Squatting down gingerly, I lean him up against the side of a building out of the light. He is soaked in blood and mumbling something nonsensical as his fingers feebly try to reach up and grab me.
“Shh, shh,” I whisper to him, touching the side of his face. “Don’t use your energy.”
Opening his shirt with careful fingers, I peel back the fabric. When I see the bullet wound, I suck in a painful breath.
It’s an ugly, ragged hole just below his collarbone. In my EMT prep course last semester, we covered gunshot wounds. This is as bad as anything we saw in a video or textbook. As best as I can tell, the bullet passed straight through, though the extent of the blood and messed-up tissue makes it hard to know for sure. If that’s true, it’d be a miracle. But he’s far from safe. He’s lost so much blood. His lips are blue and he’s having a hard time just keeping his eyes open.
He needs help. I can’t help him without supplies, and even if I did have stuff, it would just be a temporary measure. He needs a hospital, surgery, a team of professionals. Not his frightened barefoot premed daughter performing slapdash surgery in some gross LA back alley.

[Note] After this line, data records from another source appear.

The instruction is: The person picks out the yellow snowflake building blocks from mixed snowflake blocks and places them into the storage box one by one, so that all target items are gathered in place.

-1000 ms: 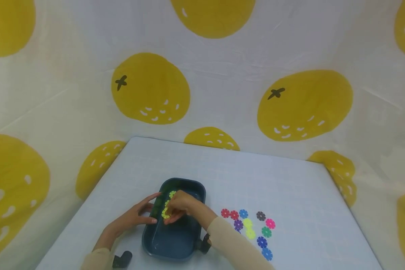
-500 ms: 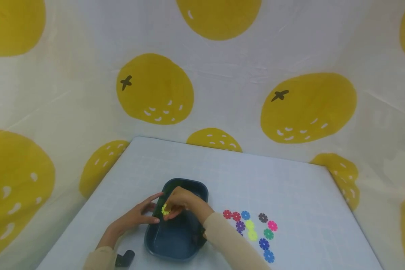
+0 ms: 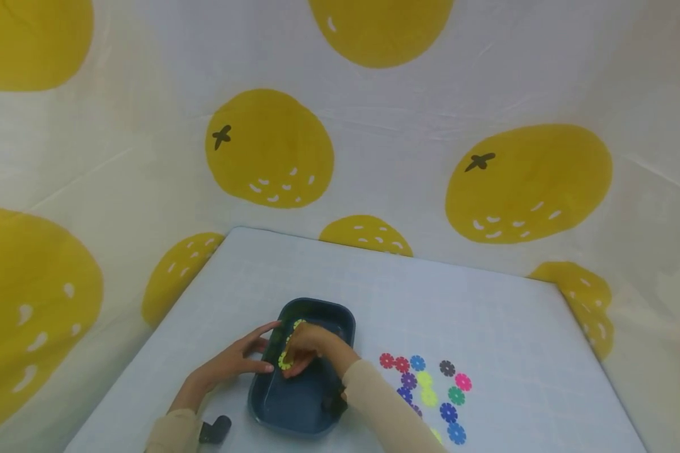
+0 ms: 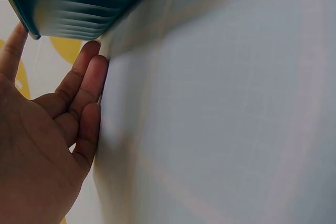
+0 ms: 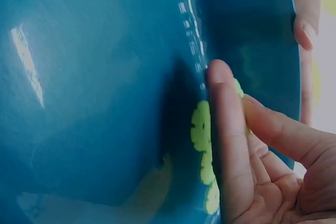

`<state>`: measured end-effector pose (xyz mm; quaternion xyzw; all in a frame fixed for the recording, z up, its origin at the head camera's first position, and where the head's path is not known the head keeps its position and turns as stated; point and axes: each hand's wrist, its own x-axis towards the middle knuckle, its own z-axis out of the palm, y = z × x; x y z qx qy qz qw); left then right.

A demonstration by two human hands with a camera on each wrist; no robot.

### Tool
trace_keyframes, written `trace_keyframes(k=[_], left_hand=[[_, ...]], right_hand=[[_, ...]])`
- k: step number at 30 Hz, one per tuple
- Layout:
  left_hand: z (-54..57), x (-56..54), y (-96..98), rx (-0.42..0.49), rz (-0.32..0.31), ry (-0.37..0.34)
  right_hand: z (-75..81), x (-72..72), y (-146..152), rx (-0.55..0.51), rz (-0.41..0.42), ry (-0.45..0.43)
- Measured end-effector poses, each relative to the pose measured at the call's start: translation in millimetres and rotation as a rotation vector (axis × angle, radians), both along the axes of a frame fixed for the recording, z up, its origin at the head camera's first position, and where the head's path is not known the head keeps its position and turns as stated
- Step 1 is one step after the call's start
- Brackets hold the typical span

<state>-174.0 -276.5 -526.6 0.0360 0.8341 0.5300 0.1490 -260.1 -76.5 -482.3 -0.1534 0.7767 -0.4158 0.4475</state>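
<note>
My left hand (image 3: 235, 363) rests spread along the left rim of a dark blue tray (image 3: 294, 425), fingertips on its edge. In the left wrist view, some fingers of that hand lie near the tray's ribbed outer side (image 4: 79, 9). My right hand (image 3: 308, 349) reaches inside the tray and pinches a yellow-green notched flower-shaped disc (image 5: 239, 87) between thumb and finger, mostly hidden by the fingers. Other yellow-green discs (image 5: 200, 127) stand in a row against the tray's inner left side, close beside my right fingers.
Right of the tray, loose discs lie on the white table (image 3: 515, 352): red (image 3: 402, 364), blue (image 3: 456, 433), purple (image 3: 408, 380), yellow-green (image 3: 429, 397), black (image 3: 447, 368), pink (image 3: 463, 382) and green (image 3: 456, 395). A fruit-patterned curtain (image 3: 385, 157) surrounds the table.
The view has shifted a little, so everything sits slightly further right. My right hand has moved slightly within the tray along the row of discs. My left hand stays at the rim.
</note>
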Motion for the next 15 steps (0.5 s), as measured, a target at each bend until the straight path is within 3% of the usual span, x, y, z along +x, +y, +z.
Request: trace_keyframes(k=[7,11,15], left_hand=[[-1.9,-0.7,0.2,0.023,-0.037,0.022],[-2.6,-0.6,-0.6,0.025,-0.049,0.032],[-2.2,-0.1,-1.6,0.019,-0.051,0.04]], right_hand=[[-7.0,7.8,-4.7,0.0,0.05,-0.001],[-6.5,13.4,-6.6,-0.03,0.035,-0.014],[-2.6,18.2,-7.8,-0.026,0.001,0.044]])
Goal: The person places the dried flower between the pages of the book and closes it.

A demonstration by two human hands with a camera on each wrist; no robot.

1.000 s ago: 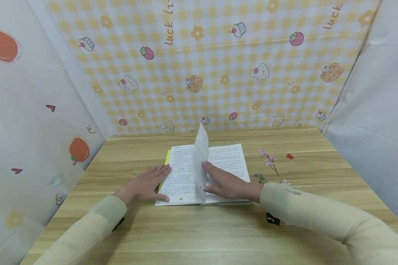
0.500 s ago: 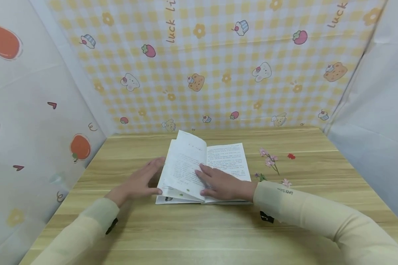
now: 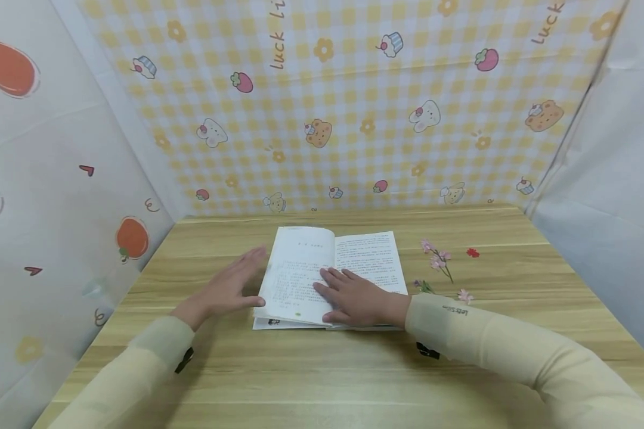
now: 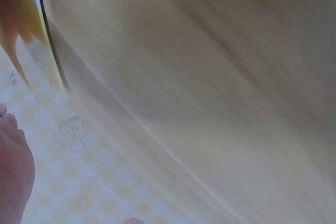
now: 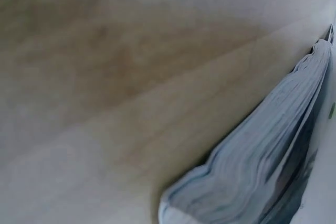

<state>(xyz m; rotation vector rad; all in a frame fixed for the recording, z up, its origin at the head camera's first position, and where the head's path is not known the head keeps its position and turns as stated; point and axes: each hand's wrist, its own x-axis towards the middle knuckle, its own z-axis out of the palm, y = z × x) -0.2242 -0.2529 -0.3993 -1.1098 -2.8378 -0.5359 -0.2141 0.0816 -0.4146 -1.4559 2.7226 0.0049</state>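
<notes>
An open book [image 3: 303,256] lies on the wooden table, its left-hand pages lifted slightly at the near edge. Flat across the lower middle of the book, near the gutter, rests my right hand [image 3: 359,299]. My left hand [image 3: 225,290] is beside the book's left side with fingers extended; its thumb tip is at the page edge, and contact is hard to tell. In the left wrist view, part of that hand [image 4: 14,169] shows near the book's yellow-orange cover [image 4: 26,17]. The right wrist view shows the book's stacked page edges [image 5: 247,150], without the hand.
Right of the book lie a pink flower sprig [image 3: 437,260], a small red flower [image 3: 473,253] and more small flowers [image 3: 464,296] partly behind the right sleeve [image 3: 477,325]. A patterned cloth backdrop [image 3: 343,161] stands behind the table [image 3: 322,381].
The upright pages have fallen over to the left and now lie nearly flat. My right hand moved with them and settled near the gutter; my left hand drew back off the left page.
</notes>
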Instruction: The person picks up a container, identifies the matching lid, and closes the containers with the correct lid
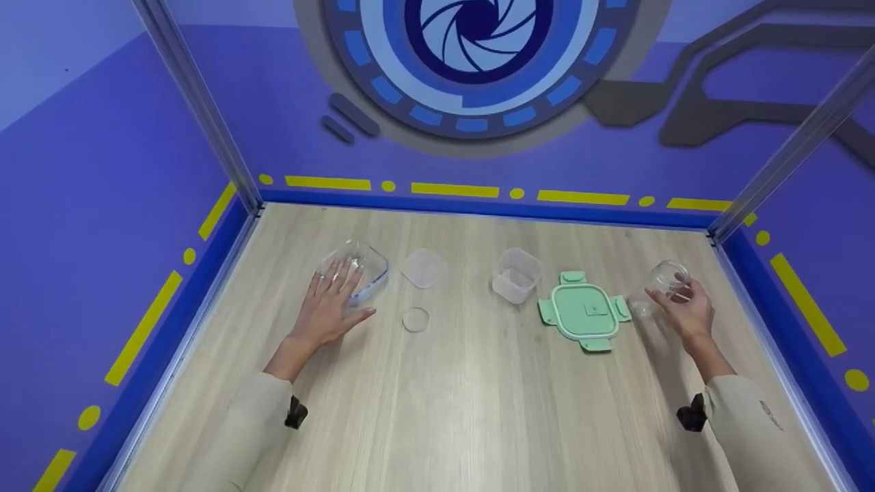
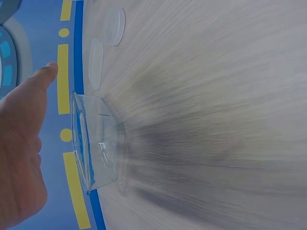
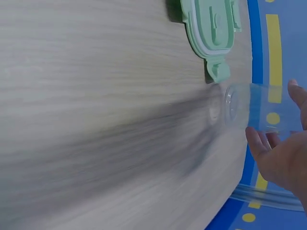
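A clear glass food container (image 1: 371, 288) with a rounded square rim stands at the left of the table. My left hand (image 1: 327, 307) lies over its near left part, palm down and fingers extended; whether they touch the rim cannot be made out. At the right, my right hand (image 1: 689, 314) grips a clear cylindrical cup (image 1: 664, 275) between thumb and fingers. In the right wrist view, the cup's round base (image 3: 232, 105) appears just above the tabletop. Left of the cup lies a light green snap-on lid (image 1: 584, 311) with flaps on its sides.
A translucent square tub (image 1: 517, 275) stands near the middle. Left of it lie a translucent square lid (image 1: 424, 268) and a small round clear lid (image 1: 415, 320). Blue panels (image 1: 205, 287) with metal posts border the wooden table (image 1: 465, 410).
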`<action>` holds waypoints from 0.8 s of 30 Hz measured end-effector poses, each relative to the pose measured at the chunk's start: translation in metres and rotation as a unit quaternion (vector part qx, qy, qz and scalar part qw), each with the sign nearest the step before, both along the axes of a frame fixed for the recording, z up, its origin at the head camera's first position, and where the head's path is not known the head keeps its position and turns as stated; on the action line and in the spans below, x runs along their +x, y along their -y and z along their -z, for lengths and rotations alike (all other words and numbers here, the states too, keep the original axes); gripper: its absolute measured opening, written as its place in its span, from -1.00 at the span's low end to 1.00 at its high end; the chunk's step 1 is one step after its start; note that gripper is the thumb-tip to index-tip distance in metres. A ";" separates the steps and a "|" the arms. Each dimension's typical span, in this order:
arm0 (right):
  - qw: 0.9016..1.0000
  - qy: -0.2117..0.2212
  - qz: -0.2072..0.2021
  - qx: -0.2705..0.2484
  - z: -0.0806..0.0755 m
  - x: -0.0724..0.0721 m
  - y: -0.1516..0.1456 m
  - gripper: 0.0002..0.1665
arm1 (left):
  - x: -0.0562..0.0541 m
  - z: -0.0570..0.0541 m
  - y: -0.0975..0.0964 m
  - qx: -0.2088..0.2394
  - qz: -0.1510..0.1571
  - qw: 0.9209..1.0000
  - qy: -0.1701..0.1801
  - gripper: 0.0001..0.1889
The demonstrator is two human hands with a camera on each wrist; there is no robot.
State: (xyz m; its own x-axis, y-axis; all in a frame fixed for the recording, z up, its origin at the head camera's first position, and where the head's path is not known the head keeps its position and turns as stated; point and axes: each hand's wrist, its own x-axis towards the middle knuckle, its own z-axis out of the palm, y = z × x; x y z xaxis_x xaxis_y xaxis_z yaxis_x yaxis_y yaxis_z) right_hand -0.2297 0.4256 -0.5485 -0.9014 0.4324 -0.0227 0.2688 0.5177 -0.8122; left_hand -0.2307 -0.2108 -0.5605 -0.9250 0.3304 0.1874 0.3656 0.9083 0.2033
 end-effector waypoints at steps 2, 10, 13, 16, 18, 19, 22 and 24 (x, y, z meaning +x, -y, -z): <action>1.000 -0.003 -0.009 0.003 -0.004 0.001 0.002 -0.14 | 0.000 0.000 -0.001 0.000 -0.001 1.000 0.005 -0.10; 0.997 -0.024 -0.067 0.009 -0.019 0.005 0.022 -0.11 | 0.000 -0.003 -0.002 -0.008 -0.004 1.000 0.013 -0.09; 0.994 -0.030 -0.102 0.005 -0.025 0.005 0.033 -0.09 | 0.002 -0.003 -0.003 -0.002 -0.004 1.000 0.005 -0.10; 0.991 -0.032 -0.133 -0.001 -0.028 0.006 0.046 -0.09 | 0.003 -0.001 -0.003 0.004 -0.004 1.000 0.003 -0.12; 0.988 -0.032 -0.153 -0.008 -0.030 0.005 0.056 -0.11 | 0.004 0.000 -0.004 0.001 -0.005 1.000 0.004 -0.12; 0.986 -0.031 -0.162 -0.013 -0.031 0.005 0.061 -0.11 | 0.004 0.000 -0.005 0.000 -0.005 1.000 0.006 -0.12; 0.981 -0.032 -0.191 -0.024 -0.031 0.005 0.077 -0.15 | 0.005 0.002 -0.007 0.002 -0.004 1.000 0.004 -0.14; 0.977 -0.032 -0.211 -0.028 -0.031 0.006 0.088 -0.16 | 0.005 0.002 -0.007 0.003 -0.004 1.000 -0.001 -0.14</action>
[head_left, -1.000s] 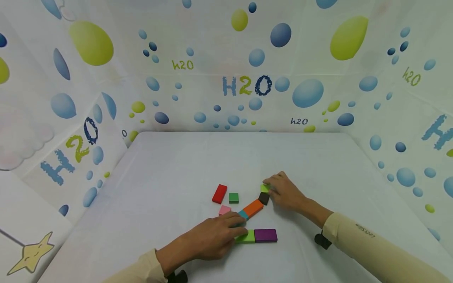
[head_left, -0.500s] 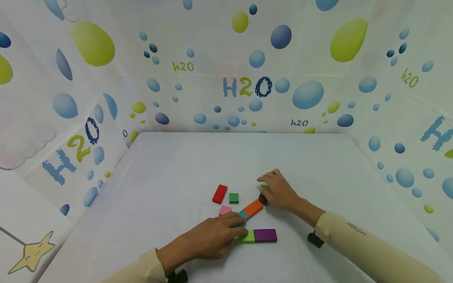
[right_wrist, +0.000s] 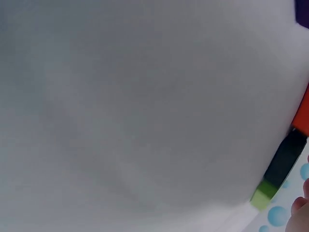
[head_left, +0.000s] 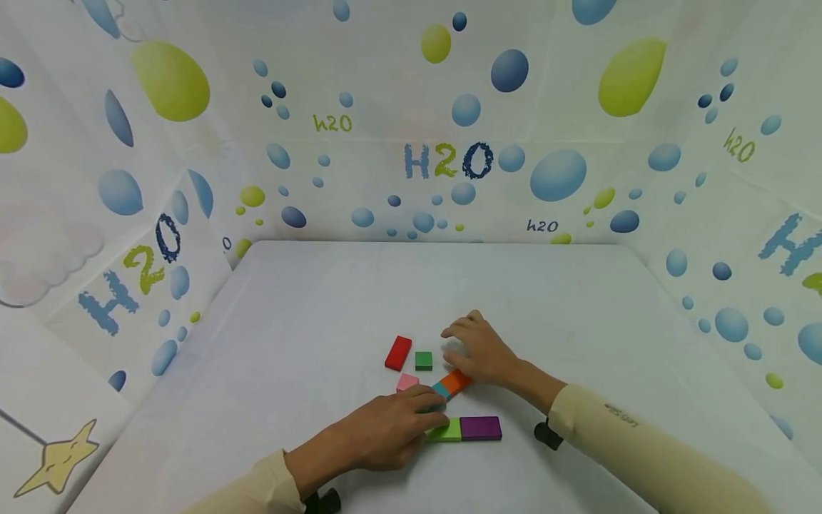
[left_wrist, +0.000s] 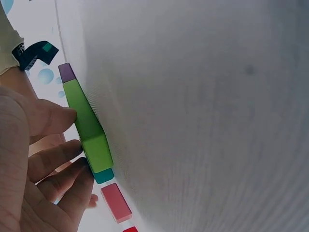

“I’m gonna go get help, Dad, okay? Help,” I repeat.
He nods, just barely, but it’s enough.
I kiss him on the forehead. I’ve learned so much about him in the last few weeks, things no daughter ever wants to learn about her father. But he’s still my dad. I still love him. I can’t let him die.
Turning, I run into the city, hoping desperately that someone can hear my cries for help.
And hoping that I find a rescuer before the Bianci brothers find me.